→ **What is needed**: An exact copy of all the data is the required output.

→ **Recorded data**:
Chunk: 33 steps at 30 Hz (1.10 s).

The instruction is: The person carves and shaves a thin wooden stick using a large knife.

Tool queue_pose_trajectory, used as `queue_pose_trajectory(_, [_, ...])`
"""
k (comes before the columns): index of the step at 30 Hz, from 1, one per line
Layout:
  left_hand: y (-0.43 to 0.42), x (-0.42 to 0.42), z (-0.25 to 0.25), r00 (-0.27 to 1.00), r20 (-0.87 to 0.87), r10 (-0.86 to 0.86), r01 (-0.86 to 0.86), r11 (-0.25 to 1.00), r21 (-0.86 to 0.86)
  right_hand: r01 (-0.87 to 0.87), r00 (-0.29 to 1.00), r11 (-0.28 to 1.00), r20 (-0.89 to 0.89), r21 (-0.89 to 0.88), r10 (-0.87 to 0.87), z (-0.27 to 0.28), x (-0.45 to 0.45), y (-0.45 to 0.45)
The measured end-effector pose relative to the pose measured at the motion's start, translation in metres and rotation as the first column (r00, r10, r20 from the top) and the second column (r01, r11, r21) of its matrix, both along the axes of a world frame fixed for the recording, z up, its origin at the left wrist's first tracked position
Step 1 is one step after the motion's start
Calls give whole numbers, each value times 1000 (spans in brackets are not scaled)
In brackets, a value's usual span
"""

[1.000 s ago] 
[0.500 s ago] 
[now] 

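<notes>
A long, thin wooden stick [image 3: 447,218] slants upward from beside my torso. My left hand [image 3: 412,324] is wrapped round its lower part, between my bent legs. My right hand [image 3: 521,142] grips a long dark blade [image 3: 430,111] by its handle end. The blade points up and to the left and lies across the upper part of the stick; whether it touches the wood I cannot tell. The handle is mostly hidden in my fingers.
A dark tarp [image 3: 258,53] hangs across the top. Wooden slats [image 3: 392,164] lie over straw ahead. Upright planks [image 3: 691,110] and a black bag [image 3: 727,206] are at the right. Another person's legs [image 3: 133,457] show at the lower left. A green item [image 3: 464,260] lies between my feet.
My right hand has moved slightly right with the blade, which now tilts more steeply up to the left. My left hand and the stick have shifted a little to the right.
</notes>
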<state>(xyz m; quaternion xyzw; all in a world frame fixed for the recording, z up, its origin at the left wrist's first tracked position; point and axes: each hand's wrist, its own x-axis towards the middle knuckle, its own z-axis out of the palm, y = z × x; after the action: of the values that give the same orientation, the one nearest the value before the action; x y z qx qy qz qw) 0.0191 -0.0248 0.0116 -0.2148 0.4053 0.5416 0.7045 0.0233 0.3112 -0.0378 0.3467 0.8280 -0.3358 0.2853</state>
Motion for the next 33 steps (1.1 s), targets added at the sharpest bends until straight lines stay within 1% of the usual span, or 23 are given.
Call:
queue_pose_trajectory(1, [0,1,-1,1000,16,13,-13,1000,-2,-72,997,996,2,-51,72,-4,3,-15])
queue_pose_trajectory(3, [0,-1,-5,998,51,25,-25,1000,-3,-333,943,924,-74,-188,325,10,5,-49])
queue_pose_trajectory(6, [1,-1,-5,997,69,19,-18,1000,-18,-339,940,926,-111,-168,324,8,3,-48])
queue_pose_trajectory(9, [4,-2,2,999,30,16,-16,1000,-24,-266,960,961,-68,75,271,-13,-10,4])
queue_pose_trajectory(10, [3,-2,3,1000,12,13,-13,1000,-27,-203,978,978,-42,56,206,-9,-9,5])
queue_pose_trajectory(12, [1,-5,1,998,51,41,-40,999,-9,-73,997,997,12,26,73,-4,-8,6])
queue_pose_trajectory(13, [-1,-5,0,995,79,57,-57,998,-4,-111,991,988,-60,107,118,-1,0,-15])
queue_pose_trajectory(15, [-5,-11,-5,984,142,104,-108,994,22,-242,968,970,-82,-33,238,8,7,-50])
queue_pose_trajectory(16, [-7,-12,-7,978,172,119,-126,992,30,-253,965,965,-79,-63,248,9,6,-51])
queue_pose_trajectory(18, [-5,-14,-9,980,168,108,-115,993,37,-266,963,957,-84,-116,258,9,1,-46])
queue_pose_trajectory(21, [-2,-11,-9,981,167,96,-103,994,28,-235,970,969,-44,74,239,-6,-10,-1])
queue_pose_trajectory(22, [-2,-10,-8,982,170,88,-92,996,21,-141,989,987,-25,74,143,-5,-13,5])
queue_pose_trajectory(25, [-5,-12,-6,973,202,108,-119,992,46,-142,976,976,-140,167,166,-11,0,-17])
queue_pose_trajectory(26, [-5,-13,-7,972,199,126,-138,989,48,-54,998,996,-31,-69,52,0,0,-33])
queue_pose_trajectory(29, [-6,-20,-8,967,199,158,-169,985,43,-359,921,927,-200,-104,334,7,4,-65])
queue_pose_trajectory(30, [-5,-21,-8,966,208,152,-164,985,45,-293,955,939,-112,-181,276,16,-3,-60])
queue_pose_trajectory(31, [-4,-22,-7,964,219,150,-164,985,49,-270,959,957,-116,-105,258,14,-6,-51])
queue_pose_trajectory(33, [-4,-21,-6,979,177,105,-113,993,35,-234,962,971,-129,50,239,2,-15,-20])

→ **Solution to this exercise**:
Chunk: 33 steps at 30 Hz (1.10 s).

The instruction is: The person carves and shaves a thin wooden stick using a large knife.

Tool queue_pose_trajectory, used as `queue_pose_trajectory(_, [_, ...])`
"""
k (comes before the columns): index of the step at 30 Hz, from 1, one per line
Layout:
  left_hand: y (-0.43 to 0.42), x (-0.42 to 0.42), z (-0.25 to 0.25), r00 (-0.27 to 1.00), r20 (-0.87 to 0.87), r10 (-0.86 to 0.86), r01 (-0.86 to 0.86), r11 (-0.25 to 1.00), r21 (-0.86 to 0.86)
  right_hand: r01 (-0.87 to 0.87), r00 (-0.29 to 1.00), r11 (-0.28 to 1.00), r20 (-0.89 to 0.89), r21 (-0.89 to 0.88), r10 (-0.87 to 0.87), z (-0.27 to 0.28), x (-0.45 to 0.45), y (-0.45 to 0.45)
The measured end-effector pose relative to the pose measured at the motion's start, translation in metres and rotation as the first column (r00, r10, r20 from the top) and the second column (r01, r11, r21) of its matrix, both along the axes of a world frame fixed for the recording, z up, its origin at the left wrist's first tracked position
Step 1 is one step after the motion's start
Calls give whole numbers, each value times 1000 (spans in brackets are not scaled)
In brackets, a value's usual span
"""

[1.000 s ago] 
[0.500 s ago] 
[now] 

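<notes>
A long, thin wooden stick [image 3: 447,218] slants upward from beside my torso. My left hand [image 3: 412,324] is wrapped round its lower part, between my bent legs. My right hand [image 3: 521,142] grips a long dark blade [image 3: 430,111] by its handle end. The blade points up and to the left and lies across the upper part of the stick; whether it touches the wood I cannot tell. The handle is mostly hidden in my fingers.
A dark tarp [image 3: 258,53] hangs across the top. Wooden slats [image 3: 392,164] lie over straw ahead. Upright planks [image 3: 691,110] and a black bag [image 3: 727,206] are at the right. Another person's legs [image 3: 133,457] show at the lower left. A green item [image 3: 464,260] lies between my feet.
My right hand has moved slightly right with the blade, which now tilts more steeply up to the left. My left hand and the stick have shifted a little to the right.
</notes>
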<state>(xyz m; quaternion xyzw; all in a world frame fixed for the recording, z up, its origin at the left wrist's first tracked position; point and axes: each hand's wrist, its own x-axis towards the middle knuckle, its own z-axis out of the palm, y = z × x; after the action: of the values that give the same orientation, the one nearest the value before the action; x y z qx qy qz qw) 0.0191 -0.0248 0.0116 -0.2148 0.4053 0.5416 0.7045 0.0233 0.3112 -0.0378 0.3467 0.8280 -0.3358 0.2853</state>
Motion for the next 33 steps (1.1 s), targets added at the sharpest bends until straight lines stay within 1% of the usual span, or 23 are given.
Call:
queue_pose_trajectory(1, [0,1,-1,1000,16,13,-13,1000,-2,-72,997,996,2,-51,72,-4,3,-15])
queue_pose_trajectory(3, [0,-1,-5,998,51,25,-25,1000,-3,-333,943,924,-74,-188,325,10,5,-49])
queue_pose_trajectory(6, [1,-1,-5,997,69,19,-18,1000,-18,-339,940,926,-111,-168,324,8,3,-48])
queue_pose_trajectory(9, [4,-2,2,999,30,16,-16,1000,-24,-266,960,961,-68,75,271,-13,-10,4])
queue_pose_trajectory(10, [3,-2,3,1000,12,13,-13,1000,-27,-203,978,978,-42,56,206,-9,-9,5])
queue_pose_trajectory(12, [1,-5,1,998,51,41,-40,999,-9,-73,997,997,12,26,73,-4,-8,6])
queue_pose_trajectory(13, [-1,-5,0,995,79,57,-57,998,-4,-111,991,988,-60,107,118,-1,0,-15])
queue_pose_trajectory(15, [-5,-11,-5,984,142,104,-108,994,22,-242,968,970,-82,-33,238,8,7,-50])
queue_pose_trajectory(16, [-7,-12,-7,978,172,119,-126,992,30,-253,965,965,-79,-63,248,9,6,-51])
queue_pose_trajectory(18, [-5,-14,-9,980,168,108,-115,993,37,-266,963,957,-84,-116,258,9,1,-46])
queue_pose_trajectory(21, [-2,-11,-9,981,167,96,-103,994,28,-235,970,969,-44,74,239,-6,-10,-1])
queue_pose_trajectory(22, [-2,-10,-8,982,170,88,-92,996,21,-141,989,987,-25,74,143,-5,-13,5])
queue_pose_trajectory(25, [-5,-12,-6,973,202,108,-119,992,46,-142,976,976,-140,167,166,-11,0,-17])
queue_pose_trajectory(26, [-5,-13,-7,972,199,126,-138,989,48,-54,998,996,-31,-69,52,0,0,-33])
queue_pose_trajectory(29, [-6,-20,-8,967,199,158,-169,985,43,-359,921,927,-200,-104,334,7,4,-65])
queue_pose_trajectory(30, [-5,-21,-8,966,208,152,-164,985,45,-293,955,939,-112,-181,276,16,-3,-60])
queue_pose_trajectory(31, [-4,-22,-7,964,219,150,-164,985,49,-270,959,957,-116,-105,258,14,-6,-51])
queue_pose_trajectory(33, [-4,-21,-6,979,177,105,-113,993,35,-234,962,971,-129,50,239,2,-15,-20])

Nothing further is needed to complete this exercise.